DATA SHOWN:
◆ ◆ ◆ ◆ ◆

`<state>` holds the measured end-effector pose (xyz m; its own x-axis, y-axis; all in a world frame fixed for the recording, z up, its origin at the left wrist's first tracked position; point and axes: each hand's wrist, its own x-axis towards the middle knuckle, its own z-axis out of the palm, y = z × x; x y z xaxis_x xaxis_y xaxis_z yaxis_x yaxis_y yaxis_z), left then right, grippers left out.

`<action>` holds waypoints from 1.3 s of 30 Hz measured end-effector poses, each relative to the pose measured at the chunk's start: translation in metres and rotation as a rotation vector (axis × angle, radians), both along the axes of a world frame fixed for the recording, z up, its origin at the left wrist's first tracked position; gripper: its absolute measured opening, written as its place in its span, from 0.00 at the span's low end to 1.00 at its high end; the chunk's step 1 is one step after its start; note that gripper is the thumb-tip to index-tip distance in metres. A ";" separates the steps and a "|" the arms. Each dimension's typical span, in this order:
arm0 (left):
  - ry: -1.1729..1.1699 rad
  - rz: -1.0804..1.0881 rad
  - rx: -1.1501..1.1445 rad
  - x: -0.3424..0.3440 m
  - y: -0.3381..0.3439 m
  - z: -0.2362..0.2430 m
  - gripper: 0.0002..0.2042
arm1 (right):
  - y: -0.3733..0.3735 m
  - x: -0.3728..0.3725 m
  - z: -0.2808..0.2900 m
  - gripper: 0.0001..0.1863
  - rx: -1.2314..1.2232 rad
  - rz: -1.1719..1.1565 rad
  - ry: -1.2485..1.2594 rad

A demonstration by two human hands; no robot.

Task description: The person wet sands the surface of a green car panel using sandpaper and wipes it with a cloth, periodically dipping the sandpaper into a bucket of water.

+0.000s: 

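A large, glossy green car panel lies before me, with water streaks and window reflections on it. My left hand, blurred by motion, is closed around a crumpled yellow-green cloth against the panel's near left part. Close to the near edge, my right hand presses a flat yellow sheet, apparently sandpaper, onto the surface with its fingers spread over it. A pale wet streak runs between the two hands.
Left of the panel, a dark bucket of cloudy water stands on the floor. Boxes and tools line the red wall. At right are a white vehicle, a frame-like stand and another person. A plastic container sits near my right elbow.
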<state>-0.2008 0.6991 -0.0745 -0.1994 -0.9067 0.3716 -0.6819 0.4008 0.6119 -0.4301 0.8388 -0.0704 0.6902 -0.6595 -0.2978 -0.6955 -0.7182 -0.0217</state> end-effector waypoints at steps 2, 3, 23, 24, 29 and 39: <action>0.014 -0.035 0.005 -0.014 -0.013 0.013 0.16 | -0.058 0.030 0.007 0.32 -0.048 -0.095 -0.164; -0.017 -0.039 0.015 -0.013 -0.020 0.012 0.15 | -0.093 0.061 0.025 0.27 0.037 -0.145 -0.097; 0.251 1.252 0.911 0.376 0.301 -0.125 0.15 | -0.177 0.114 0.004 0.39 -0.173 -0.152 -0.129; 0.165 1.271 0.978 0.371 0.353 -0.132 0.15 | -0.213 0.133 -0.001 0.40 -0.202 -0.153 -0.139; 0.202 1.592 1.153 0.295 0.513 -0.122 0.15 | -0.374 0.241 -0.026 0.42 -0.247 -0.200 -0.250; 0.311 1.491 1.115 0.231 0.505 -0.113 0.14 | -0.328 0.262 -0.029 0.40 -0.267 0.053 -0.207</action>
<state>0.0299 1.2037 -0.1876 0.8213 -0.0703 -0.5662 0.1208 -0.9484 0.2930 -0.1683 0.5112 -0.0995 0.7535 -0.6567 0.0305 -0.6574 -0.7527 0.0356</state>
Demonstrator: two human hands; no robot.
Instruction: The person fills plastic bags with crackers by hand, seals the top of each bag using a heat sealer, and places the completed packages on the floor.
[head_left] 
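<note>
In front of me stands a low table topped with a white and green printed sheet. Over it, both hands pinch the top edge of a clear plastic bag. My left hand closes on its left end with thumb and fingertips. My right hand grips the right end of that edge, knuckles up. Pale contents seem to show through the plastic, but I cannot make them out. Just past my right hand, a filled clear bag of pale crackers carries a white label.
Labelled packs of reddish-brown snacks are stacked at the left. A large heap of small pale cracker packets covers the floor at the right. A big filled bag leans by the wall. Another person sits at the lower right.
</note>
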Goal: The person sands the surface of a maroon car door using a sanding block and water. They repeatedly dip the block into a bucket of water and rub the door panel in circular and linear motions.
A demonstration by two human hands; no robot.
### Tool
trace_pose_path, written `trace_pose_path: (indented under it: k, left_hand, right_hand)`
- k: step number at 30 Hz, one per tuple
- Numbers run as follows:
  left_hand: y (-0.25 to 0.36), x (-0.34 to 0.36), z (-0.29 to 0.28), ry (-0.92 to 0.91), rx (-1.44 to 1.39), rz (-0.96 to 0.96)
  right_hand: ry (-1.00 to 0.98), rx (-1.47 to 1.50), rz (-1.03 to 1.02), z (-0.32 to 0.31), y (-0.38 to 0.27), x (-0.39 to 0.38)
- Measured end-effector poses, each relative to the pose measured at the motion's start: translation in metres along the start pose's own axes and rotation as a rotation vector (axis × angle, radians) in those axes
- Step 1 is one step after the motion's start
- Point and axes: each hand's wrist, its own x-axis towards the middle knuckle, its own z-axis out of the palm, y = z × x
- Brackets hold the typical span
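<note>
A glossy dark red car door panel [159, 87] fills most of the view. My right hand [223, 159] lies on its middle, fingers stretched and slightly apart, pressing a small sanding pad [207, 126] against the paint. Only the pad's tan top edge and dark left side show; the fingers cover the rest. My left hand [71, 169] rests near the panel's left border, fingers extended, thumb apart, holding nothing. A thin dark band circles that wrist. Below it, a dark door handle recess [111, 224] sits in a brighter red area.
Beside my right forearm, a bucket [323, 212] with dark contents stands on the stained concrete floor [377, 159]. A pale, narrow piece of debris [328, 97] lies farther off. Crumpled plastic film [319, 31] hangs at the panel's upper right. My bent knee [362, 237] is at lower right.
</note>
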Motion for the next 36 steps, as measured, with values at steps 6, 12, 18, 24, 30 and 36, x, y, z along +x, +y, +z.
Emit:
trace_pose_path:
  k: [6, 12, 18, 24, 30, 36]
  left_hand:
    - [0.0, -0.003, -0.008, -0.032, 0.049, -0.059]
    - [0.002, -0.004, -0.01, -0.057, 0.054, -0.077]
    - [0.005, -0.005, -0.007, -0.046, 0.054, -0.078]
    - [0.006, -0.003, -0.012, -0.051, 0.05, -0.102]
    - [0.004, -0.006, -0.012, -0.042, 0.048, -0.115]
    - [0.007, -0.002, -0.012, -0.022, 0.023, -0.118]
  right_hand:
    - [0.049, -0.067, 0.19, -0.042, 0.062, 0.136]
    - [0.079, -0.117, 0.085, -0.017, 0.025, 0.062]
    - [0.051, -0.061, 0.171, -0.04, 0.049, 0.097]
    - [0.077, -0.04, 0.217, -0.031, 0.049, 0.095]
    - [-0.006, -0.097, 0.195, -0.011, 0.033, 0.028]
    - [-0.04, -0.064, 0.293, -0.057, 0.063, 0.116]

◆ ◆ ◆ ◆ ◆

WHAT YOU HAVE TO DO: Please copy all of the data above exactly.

SOLUTION TO THE PROBLEM:
`<state>` holds the measured end-effector pose (xyz m; its own x-axis, y-axis; all in a world frame fixed for the recording, z up, its origin at the left wrist's first tracked position; point and axes: each hand's wrist, its own x-axis towards the middle knuckle, its own z-axis out of the palm, y = z × x; x y z xaxis_x xaxis_y xaxis_z yaxis_x yaxis_y yaxis_z), left then right, grippers left out.

`<action>` holds waypoints from 1.3 s of 30 Hz measured end-effector poses, each relative to the pose measured at the chunk's start: translation in metres and rotation as a rotation vector (axis × angle, radians), both along the axes of a world frame fixed for the recording, z up, its origin at the left wrist's first tracked position; gripper: its absolute measured opening, written as its place in its span, from 0.00 at the span's low end to 1.00 at its high end; the chunk's step 1 is one step after its start; note that gripper is the thumb-tip to index-tip distance in metres. A ";" separates the steps and a "|" the arms. Each dimension's typical span, in this order:
arm0 (left):
  - ry: -1.1729..1.1699 rad
  - rz: -1.0804..1.0881 rad
  - rx: -1.1501..1.1445 rad
  - x: -0.3424..0.3440 m
  - y: -0.3381..0.3439 m
  - z: -0.2362..0.2430 m
  - gripper: 0.0002..0.2042
arm1 (right):
  - y: -0.3733..0.3735 m
  - x: -0.3728..0.3725 m
  - z: -0.2808..0.2900 m
  - gripper: 0.0001..0.1863
  - rx: -1.2314..1.2232 rad
  - rz: -1.1719..1.1565 rad
  - ry: -1.2485..1.2594 rad

A demonstration by two human hands; no robot.

Task description: The person wet sands the surface of a green car panel using sandpaper and wipes it with a cloth, periodically dipping the sandpaper into a bucket of water.

+0.000s: 

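A large, glossy green car panel lies before me, with water streaks and window reflections on it. My left hand, blurred by motion, is closed around a crumpled yellow-green cloth against the panel's near left part. Close to the near edge, my right hand presses a flat yellow sheet, apparently sandpaper, onto the surface with its fingers spread over it. A pale wet streak runs between the two hands.
Left of the panel, a dark bucket of cloudy water stands on the floor. Boxes and tools line the red wall. At right are a white vehicle, a frame-like stand and another person. A plastic container sits near my right elbow.
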<state>-0.2008 0.6991 -0.0745 -0.1994 -0.9067 0.3716 -0.6819 0.4008 0.6119 -0.4301 0.8388 -0.0704 0.6902 -0.6595 -0.2978 -0.6955 -0.7182 -0.0217</state> end-effector waypoints at steps 2, 3, 23, 24, 29 and 39: <action>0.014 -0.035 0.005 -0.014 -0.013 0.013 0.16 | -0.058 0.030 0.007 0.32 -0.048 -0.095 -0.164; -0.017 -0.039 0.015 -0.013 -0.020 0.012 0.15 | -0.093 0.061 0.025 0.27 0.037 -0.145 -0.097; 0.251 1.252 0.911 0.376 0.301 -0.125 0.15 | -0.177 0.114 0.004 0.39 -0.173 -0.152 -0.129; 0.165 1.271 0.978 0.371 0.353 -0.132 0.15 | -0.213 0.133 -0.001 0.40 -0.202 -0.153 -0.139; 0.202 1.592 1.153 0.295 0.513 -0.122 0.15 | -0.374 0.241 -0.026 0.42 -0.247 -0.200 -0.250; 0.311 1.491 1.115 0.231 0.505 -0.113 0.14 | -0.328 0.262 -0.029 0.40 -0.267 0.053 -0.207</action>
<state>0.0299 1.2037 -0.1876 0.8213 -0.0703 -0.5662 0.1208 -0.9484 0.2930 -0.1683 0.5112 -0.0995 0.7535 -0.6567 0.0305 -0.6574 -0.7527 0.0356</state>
Demonstrator: two human hands; no robot.
Instruction: The person fills plastic bags with crackers by hand, seals the top of each bag using a heat sealer, and places the completed packages on the floor.
[head_left] 
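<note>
In front of me stands a low table topped with a white and green printed sheet. Over it, both hands pinch the top edge of a clear plastic bag. My left hand closes on its left end with thumb and fingertips. My right hand grips the right end of that edge, knuckles up. Pale contents seem to show through the plastic, but I cannot make them out. Just past my right hand, a filled clear bag of pale crackers carries a white label.
Labelled packs of reddish-brown snacks are stacked at the left. A large heap of small pale cracker packets covers the floor at the right. A big filled bag leans by the wall. Another person sits at the lower right.
</note>
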Goal: The person sands the surface of a maroon car door using a sanding block and water. They repeatedly dip the block into a bucket of water and rub the door panel in circular and linear motions.
A demonstration by two human hands; no robot.
### Tool
trace_pose_path, written `trace_pose_path: (indented under it: k, left_hand, right_hand)`
- k: step number at 30 Hz, one per tuple
- Numbers run as follows:
  left_hand: y (-0.25 to 0.36), x (-0.34 to 0.36), z (-0.29 to 0.28), ry (-0.92 to 0.91), rx (-1.44 to 1.39), rz (-0.96 to 0.96)
  right_hand: ry (-1.00 to 0.98), rx (-1.47 to 1.50), rz (-1.03 to 1.02), z (-0.32 to 0.31), y (-0.38 to 0.27), x (-0.39 to 0.38)
- Measured end-effector poses, each relative to the pose measured at the motion's start: translation in metres along the start pose's own axes and rotation as a rotation vector (axis × angle, radians) in those axes
- Step 1 is one step after the motion's start
- Point and axes: each hand's wrist, its own x-axis towards the middle knuckle, its own z-axis out of the palm, y = z × x
- Brackets hold the typical span
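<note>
A glossy dark red car door panel [159, 87] fills most of the view. My right hand [223, 159] lies on its middle, fingers stretched and slightly apart, pressing a small sanding pad [207, 126] against the paint. Only the pad's tan top edge and dark left side show; the fingers cover the rest. My left hand [71, 169] rests near the panel's left border, fingers extended, thumb apart, holding nothing. A thin dark band circles that wrist. Below it, a dark door handle recess [111, 224] sits in a brighter red area.
Beside my right forearm, a bucket [323, 212] with dark contents stands on the stained concrete floor [377, 159]. A pale, narrow piece of debris [328, 97] lies farther off. Crumpled plastic film [319, 31] hangs at the panel's upper right. My bent knee [362, 237] is at lower right.
</note>
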Motion for the next 36 steps, as measured, with values at steps 6, 12, 18, 24, 30 and 36, x, y, z along +x, +y, +z.
Emit:
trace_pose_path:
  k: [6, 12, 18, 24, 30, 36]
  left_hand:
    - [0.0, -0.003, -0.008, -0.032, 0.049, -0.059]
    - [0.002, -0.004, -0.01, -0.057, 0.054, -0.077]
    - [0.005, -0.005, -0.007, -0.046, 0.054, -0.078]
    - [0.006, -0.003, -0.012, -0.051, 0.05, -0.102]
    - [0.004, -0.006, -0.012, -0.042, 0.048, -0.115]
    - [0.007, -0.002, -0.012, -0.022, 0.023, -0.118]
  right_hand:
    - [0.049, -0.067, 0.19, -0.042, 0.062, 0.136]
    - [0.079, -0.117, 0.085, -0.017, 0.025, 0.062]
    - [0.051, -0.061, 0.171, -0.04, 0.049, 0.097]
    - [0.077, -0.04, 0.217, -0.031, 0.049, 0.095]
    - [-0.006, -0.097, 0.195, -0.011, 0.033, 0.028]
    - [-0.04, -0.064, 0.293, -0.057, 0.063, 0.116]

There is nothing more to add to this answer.